By allowing ads to appear on this site, you support the local businesses who, in turn, support great journalism.
South Hall farmers lose cattle to mysterious mutilations
1010cattle3
Kathy Cooper bottlefeeds Brownie on Friday while talking to husband John Cooper on their farm in Flowery Branch. The Hall County Sheriff’s Office is investigating two cases of cattle mutilation on the Coopers’ farm. - photo by SARA GUEVARA

Someone or something is mutilating cattle on the Cooper farm.

Twice since late September, cattle have turned up dead, with parts of their bodies removed with seemingly surgical precision, said Kathy Cooper, who with her husband, John, operates a 250-acre beef cattle farm in South Hall off Union Church Road. Now they want to know who’s doing it and why.

"We really don’t know," Kathy Cooper said. "It’s scary, because I know they’ve got to be getting down there on foot. It’s a huge pasture."

In a cattle operation the size of theirs — they have more than 200 head — it’s not unusual for a cow or two to die in the field every so often, Cooper said.

But when her husband found a dead cow with its milk sack cut out in a circle, it was no ordinary case of animal decay. Two weeks later, he found a 7-month-old bull calf dead, with part of its genitalia missing.

This week Hall County Sheriff’s investigators visited the farm.

"I was hoping I might get a little insight as to whether it had to do with devil worship or Voodoo," Cooper said.

No such luck.

Sheriff’s officials are still investigating the mutilations, but have no suspects, Col. Jeff Strickland said.

Cattle mutilation is a phenomenon that has been reported across the country at least since the 1960s. It even has its own name: "bovine excision." And despite in-depth government investigations worthy of the 1990s TV show "X Files," there has never been a clear explanation. While theories have ranged from bizarre blood-drinking cults to extraterrestrials, some believe the mutilations are actually done by small animals or insects who eat away parts of the body but leave most intact.
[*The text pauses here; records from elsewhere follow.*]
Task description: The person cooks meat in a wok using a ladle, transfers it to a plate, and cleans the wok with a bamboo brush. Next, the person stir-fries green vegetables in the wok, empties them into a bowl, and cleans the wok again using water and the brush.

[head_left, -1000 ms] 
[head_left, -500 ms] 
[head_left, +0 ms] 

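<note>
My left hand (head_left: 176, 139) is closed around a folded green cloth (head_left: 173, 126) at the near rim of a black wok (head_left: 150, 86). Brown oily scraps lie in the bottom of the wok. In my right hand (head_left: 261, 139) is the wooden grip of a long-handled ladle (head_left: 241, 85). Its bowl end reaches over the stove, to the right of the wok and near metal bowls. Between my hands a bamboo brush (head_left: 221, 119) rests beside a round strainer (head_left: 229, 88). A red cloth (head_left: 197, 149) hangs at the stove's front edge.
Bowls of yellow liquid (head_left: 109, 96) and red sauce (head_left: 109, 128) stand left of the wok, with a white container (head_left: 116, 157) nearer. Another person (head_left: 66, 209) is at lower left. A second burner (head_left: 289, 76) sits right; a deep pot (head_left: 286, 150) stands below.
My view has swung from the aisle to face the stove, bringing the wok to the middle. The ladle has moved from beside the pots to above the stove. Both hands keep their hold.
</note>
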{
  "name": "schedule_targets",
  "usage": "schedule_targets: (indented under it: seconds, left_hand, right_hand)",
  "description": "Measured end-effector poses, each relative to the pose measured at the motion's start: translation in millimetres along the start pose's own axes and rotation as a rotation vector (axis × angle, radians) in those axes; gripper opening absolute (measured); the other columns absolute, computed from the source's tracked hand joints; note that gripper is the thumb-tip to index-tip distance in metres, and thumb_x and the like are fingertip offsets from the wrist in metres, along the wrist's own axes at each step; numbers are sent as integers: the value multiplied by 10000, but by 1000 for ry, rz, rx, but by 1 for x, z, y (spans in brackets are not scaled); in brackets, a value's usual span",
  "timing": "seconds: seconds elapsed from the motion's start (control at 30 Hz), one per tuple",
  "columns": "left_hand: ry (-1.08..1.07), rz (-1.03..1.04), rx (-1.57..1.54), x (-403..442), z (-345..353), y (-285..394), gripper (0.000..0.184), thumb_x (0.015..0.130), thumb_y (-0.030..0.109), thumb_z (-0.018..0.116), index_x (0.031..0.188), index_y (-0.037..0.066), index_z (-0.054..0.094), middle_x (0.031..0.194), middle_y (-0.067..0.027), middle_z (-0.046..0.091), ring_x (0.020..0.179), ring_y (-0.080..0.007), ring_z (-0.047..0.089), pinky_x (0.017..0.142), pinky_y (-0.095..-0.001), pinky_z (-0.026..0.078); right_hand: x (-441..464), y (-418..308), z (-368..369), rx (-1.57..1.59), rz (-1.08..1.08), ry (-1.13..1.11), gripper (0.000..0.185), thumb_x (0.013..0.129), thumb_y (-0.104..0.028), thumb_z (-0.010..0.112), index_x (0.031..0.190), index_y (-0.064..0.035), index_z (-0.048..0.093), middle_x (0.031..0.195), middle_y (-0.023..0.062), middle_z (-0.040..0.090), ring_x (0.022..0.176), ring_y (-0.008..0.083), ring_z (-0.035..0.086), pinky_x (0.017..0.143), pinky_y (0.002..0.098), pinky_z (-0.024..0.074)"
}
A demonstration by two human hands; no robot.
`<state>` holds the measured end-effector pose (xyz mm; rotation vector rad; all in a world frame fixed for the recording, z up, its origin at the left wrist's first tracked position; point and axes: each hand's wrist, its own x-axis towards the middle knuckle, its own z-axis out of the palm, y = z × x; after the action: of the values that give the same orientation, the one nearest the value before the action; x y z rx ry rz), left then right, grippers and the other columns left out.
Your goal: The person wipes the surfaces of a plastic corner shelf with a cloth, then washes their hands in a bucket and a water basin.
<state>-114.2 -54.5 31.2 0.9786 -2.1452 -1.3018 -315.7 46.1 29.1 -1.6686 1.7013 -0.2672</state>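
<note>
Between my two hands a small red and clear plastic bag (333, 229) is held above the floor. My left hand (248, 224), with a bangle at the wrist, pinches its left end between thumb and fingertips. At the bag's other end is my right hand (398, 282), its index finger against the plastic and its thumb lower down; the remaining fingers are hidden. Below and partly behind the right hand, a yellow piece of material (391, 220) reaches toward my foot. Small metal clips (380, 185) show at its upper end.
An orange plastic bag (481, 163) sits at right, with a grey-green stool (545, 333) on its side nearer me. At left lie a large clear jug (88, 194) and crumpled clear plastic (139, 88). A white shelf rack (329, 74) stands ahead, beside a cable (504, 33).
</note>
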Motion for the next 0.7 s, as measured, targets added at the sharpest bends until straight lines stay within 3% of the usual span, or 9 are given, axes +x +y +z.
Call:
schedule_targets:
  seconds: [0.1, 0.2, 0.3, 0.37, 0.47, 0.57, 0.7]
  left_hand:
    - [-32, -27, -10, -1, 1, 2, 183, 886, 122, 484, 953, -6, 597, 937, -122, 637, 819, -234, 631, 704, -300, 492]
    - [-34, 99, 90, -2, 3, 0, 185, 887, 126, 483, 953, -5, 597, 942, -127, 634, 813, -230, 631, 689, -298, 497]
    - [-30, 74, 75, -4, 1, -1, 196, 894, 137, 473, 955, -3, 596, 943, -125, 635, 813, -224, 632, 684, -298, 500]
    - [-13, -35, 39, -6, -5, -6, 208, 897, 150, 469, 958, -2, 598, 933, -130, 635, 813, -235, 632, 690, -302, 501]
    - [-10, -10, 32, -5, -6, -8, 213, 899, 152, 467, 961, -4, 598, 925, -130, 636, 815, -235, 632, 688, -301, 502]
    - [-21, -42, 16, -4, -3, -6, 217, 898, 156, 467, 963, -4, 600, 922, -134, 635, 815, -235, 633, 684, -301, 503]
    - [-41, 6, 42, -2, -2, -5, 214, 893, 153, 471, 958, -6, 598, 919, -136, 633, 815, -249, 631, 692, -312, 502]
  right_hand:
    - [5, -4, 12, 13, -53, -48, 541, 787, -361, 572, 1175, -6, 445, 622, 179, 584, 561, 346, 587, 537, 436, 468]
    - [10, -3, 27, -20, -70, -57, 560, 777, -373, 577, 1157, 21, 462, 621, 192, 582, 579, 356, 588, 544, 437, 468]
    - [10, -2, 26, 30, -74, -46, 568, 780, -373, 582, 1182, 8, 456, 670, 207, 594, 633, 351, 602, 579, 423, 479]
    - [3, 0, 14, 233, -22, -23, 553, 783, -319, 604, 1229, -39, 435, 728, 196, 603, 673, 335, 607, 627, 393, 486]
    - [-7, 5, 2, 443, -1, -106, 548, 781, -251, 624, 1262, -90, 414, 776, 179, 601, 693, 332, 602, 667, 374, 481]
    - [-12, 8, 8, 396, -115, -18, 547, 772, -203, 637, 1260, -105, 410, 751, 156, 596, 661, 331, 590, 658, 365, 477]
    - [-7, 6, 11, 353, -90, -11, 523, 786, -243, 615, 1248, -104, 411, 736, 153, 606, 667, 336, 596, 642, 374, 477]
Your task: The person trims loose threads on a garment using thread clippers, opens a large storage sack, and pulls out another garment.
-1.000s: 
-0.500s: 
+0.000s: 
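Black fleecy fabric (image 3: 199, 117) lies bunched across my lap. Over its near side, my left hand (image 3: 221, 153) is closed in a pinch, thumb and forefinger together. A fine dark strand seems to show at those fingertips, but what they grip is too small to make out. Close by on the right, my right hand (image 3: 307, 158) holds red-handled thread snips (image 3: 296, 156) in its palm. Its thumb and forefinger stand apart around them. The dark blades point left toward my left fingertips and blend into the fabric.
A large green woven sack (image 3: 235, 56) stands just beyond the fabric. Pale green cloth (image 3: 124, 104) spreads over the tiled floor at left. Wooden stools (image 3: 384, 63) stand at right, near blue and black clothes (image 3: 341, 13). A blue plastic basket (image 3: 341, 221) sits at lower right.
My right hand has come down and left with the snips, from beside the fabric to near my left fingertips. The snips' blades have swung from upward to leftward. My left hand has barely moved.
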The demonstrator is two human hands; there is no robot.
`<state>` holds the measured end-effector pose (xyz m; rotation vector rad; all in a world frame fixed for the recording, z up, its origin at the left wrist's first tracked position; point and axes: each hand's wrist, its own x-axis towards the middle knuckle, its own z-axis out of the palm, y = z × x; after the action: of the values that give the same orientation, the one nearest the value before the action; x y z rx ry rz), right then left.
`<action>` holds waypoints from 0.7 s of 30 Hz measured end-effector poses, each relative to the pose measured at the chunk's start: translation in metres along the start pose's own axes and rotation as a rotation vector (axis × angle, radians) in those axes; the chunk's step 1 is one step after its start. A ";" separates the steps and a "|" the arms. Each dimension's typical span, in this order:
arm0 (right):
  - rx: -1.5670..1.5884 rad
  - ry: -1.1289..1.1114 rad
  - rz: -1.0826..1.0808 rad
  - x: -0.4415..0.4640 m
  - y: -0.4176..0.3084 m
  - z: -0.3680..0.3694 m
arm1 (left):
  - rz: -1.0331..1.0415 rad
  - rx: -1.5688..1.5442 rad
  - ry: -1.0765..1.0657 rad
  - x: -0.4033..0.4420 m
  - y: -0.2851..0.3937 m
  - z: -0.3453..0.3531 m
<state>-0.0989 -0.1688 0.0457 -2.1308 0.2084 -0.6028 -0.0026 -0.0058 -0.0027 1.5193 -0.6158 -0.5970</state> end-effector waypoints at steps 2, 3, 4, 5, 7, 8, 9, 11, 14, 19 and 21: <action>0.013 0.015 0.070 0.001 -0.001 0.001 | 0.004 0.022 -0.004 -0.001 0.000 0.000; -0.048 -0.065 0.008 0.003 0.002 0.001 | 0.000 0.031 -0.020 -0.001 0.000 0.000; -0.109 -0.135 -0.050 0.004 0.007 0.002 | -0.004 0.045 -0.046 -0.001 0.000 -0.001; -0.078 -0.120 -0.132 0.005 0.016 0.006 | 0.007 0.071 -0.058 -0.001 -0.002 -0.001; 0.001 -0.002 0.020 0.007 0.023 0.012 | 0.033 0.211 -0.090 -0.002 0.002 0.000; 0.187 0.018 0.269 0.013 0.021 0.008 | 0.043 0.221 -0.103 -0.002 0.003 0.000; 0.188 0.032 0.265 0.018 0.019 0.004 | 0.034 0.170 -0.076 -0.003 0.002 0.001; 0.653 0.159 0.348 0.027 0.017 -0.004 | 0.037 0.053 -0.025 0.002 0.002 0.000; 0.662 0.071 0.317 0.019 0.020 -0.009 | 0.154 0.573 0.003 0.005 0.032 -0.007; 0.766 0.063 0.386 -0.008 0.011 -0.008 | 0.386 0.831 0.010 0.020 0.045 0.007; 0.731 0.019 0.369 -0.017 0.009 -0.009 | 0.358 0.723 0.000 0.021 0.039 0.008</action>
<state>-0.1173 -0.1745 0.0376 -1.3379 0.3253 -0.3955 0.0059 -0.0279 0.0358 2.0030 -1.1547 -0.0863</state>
Cooper is convinced the most recent death was not the work of an animal, though.

"I’m 100 percent on the last one," she said.

The Coopers have been victims of vandals before, too. Last year someone shot dead four of their cows and was never caught.

Cooper said she would like to know if other farmers in the area have had similar problems.

If not, "it will just be up to us finding another one, and trying to get more clues," she said. "We know somebody’s up to no good, but we just don’t know why they’re doing it."